Dan really outdid himself with the gift he brought me this afternoon. He walked into my study holding a large black-and-yellow butterfly and asked, “Is this a Giant Swallowtail?”
It was indeed. He’d caught it while it fluttered lazily at the phlox in our garden. What makes this noteworthy is this:

We’re at the tip of the red arrow, roughly.
The one and only time I’ve ever seen this species was a number of years ago, perhaps 2005. It was visiting my mom’s garden at my parents’ old house in the Greater Toronto Area. The species is very rare in Ontario; it occurs regularly in small numbers in southwestern Ontario, but the farther east you go the rarer it seems to become. Of course, it doesn’t breed out this way, so all occurrences of the butterfly here are immigrants that either traveled here under their own steam or were blown here in a weather system. The Canadian Biodiversity Information Facility has a species page for Giant Swallowtail, on which they note, “In 1992, a stray was recorded in the Ottawa area for the first time following high winds resulting from a hurricane in the southern U.S.” Could today’s visitor have ridden up ahead of Irene?

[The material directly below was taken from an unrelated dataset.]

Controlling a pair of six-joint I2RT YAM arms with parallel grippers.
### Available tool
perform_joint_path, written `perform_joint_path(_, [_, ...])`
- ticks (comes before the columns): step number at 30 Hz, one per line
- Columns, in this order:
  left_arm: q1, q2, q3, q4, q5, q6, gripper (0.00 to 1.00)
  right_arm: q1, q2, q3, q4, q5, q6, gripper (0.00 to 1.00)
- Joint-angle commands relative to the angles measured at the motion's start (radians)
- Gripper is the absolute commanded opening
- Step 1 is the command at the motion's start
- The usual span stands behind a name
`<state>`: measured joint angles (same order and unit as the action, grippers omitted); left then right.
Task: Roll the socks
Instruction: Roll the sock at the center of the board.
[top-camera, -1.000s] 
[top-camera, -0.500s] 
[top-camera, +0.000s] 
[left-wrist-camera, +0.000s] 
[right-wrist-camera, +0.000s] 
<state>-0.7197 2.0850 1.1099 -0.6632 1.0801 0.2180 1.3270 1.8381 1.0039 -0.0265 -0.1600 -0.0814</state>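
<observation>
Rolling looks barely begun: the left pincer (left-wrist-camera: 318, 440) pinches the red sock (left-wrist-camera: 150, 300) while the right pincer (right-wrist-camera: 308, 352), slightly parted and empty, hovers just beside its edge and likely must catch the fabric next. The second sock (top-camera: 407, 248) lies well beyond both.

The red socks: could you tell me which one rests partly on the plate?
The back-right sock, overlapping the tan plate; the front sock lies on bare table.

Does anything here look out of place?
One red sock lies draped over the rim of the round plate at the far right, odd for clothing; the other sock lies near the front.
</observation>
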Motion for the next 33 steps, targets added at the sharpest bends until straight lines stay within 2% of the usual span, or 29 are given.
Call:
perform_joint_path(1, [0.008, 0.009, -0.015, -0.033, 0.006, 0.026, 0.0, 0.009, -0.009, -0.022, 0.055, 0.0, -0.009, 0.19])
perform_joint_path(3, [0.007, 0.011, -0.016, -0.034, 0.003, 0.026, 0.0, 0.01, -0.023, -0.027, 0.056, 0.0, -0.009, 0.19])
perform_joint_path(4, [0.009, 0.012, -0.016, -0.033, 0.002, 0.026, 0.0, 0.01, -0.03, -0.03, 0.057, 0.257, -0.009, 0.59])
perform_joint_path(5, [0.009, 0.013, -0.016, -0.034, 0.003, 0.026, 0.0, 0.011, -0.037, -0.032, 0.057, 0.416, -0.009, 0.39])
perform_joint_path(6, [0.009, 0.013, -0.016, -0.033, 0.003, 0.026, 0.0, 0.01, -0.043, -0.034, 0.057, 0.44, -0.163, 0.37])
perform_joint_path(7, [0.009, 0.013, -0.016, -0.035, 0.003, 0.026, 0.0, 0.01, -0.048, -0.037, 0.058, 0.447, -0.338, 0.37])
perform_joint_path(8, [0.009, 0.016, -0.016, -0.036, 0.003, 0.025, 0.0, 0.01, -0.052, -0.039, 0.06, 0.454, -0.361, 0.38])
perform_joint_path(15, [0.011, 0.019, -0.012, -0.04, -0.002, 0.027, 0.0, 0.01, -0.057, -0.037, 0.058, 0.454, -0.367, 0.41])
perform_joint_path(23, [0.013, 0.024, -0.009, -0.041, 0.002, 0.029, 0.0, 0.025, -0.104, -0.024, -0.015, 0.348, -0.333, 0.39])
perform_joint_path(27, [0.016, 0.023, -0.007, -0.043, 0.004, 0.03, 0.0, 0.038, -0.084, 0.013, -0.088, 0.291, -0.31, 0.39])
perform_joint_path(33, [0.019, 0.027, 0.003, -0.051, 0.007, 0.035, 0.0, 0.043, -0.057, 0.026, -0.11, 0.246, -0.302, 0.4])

These are beautiful big butterflies. They fly as if their oversized wings are too big to flap properly, like floppy clowns’ shoes. They float lazily in the air, never traveling very high, cruising from one spot to another with what appears to be hardly any effort at all. Dan said when he first saw it above the garden he initially thought it was a falling leaf.

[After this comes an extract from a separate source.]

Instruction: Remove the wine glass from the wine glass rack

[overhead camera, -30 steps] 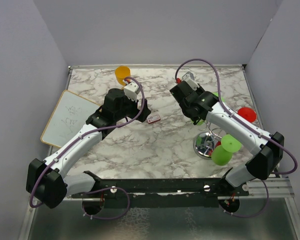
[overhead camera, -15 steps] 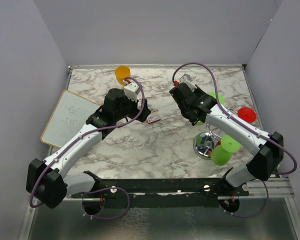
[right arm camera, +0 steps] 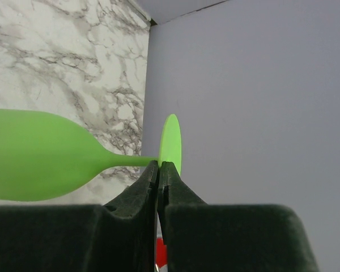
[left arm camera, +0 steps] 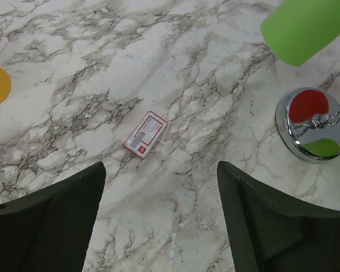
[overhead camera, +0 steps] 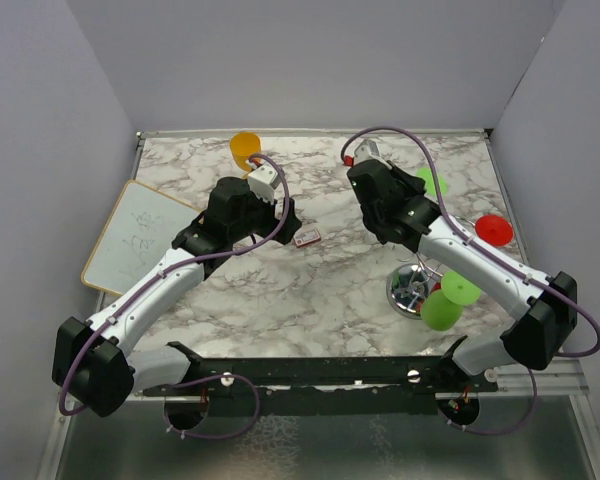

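The chrome wine glass rack [overhead camera: 416, 284] stands at the right of the marble table, and its round shiny base also shows in the left wrist view [left arm camera: 313, 126]. A second green glass [overhead camera: 444, 306] and a red glass [overhead camera: 494, 228] hang on it. My right gripper [right arm camera: 159, 165] is shut on a green wine glass [right arm camera: 37, 156] where the stem meets the foot, holding it sideways in the air. In the top view this glass [overhead camera: 430, 182] and the gripper [overhead camera: 418, 190] are behind the rack. My left gripper [left arm camera: 161, 170] is open and empty above the table.
A small red and white card [left arm camera: 145, 134] lies on the marble just ahead of my left gripper [overhead camera: 280, 215]. An orange cup [overhead camera: 245, 148] stands at the back. A whiteboard [overhead camera: 135, 240] lies at the left edge. Walls enclose the table.
My right gripper has moved back and to the left with the green glass, away from the rack. The left arm has not moved.
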`<action>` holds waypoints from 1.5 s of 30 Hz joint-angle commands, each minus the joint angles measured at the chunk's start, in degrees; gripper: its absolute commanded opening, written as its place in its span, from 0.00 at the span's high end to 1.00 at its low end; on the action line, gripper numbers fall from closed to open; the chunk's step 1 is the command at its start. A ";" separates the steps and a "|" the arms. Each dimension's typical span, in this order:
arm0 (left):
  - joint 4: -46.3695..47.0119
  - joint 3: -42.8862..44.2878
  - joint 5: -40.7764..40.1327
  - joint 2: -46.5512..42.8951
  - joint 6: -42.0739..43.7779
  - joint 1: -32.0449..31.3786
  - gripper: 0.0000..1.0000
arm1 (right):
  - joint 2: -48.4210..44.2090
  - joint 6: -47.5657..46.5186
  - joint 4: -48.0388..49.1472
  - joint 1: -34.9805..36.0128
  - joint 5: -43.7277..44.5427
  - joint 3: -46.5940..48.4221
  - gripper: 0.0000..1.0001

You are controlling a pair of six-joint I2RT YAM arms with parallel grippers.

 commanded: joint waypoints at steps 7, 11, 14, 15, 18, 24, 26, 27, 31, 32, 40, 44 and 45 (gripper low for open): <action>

They also have the distinct habit of fluttering while they visit flowers. I took a couple of photos of it in Dan’s hand then had him release it. It stuck around the garden and I followed it about, camera in hand, trying to get a good photo as it resumed feeding on the phlox, but it wouldn’t stop fluttering. In fact, it seemed to use its wings to push its head deep into the throat of the flower. Judging by the blurred wings I see in many of the photos on Google Image search, this wasn’t unique to our butterfly.

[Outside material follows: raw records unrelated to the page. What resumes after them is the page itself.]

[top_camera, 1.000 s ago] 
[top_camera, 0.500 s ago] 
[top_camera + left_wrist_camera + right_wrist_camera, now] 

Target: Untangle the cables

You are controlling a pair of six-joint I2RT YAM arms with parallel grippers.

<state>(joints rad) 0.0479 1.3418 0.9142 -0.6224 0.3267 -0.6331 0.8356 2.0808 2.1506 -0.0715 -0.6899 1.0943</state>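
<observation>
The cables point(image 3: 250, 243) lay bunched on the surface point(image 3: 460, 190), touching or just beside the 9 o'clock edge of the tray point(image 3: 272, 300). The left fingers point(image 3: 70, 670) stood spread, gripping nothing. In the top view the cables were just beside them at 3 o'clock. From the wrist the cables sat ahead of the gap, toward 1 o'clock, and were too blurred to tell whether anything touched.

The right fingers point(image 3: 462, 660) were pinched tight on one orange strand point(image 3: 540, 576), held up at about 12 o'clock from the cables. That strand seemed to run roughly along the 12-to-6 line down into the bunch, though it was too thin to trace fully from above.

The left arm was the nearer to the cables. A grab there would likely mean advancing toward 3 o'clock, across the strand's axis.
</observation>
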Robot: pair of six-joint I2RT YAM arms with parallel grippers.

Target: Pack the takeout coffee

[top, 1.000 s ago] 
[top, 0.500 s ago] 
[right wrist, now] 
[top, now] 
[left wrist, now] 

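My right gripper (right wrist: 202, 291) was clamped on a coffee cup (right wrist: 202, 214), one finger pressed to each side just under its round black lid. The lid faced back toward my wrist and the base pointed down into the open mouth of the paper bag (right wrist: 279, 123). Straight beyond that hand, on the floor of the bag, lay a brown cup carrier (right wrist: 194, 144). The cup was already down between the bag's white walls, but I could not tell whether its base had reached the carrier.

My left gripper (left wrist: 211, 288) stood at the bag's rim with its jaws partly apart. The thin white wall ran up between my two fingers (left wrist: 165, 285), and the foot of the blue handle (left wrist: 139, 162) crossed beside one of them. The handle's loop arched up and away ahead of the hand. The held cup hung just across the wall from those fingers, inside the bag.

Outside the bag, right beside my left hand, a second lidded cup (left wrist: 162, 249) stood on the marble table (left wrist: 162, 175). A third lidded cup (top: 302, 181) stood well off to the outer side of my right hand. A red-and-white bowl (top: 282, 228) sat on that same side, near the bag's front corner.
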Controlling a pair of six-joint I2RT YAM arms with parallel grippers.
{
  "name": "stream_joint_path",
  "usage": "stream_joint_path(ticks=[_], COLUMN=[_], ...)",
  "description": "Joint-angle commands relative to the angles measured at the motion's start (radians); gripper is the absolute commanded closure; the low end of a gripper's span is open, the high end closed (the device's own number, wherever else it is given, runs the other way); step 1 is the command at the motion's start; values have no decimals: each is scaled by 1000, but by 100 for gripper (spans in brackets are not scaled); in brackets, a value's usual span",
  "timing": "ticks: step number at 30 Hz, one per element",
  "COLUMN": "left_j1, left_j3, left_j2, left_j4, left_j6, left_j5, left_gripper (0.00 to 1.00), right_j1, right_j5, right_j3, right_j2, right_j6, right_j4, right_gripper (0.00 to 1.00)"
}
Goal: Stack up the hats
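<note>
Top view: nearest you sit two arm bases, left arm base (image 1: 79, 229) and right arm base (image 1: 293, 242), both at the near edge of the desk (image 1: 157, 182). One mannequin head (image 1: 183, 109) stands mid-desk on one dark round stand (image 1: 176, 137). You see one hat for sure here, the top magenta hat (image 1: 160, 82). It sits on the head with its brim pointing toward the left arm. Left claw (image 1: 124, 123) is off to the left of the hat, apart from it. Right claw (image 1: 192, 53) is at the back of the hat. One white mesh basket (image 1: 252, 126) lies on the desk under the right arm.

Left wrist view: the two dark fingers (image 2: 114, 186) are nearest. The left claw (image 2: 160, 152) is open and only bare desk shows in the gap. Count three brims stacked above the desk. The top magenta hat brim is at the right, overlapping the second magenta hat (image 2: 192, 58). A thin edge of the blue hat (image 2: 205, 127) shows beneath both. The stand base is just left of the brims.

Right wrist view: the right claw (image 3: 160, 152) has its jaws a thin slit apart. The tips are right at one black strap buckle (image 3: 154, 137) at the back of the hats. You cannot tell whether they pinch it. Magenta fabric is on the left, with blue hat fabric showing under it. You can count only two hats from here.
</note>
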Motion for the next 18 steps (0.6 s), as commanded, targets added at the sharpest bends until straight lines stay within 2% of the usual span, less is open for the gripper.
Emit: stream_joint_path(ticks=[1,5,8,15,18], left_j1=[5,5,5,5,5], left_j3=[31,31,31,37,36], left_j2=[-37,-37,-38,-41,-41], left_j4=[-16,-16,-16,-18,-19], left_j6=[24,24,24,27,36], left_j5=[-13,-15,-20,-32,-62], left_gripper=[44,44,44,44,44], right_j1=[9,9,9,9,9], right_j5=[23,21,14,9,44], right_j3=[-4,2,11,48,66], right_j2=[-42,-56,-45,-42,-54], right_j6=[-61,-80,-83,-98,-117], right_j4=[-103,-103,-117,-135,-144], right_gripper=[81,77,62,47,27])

Down south, in its breeding range, this species is considered a pest of citrus orchards, especially oranges which has earned its caterpillars the name of “Orange Dogs”. It’ll also feed on Hop Tree (Ptelea trifoliata) and Prickly-ash (Zanthoxylum americanum) where citrus trees aren’t common, such as up here (though both species actually in the same family as oranges and other citrus). I don’t think we’ve got Hop Trees here, but we certainly have lots of Prickly-ash about. I wonder if their range might expand, or if it’s not the availability of food plants that limits its northern distribution, but rather something like average winter temperatures or snowfall affecting overwintering survival.
My camera’s battery died after I’d run off a dozen shots, and since it seemed to be hanging about the garden and not going anywhere I hurried in to grab my spare. But when I returned, it’d disappeared, presumably off into the meadow somewhere. Safe travels, buddy, and thanks for visiting!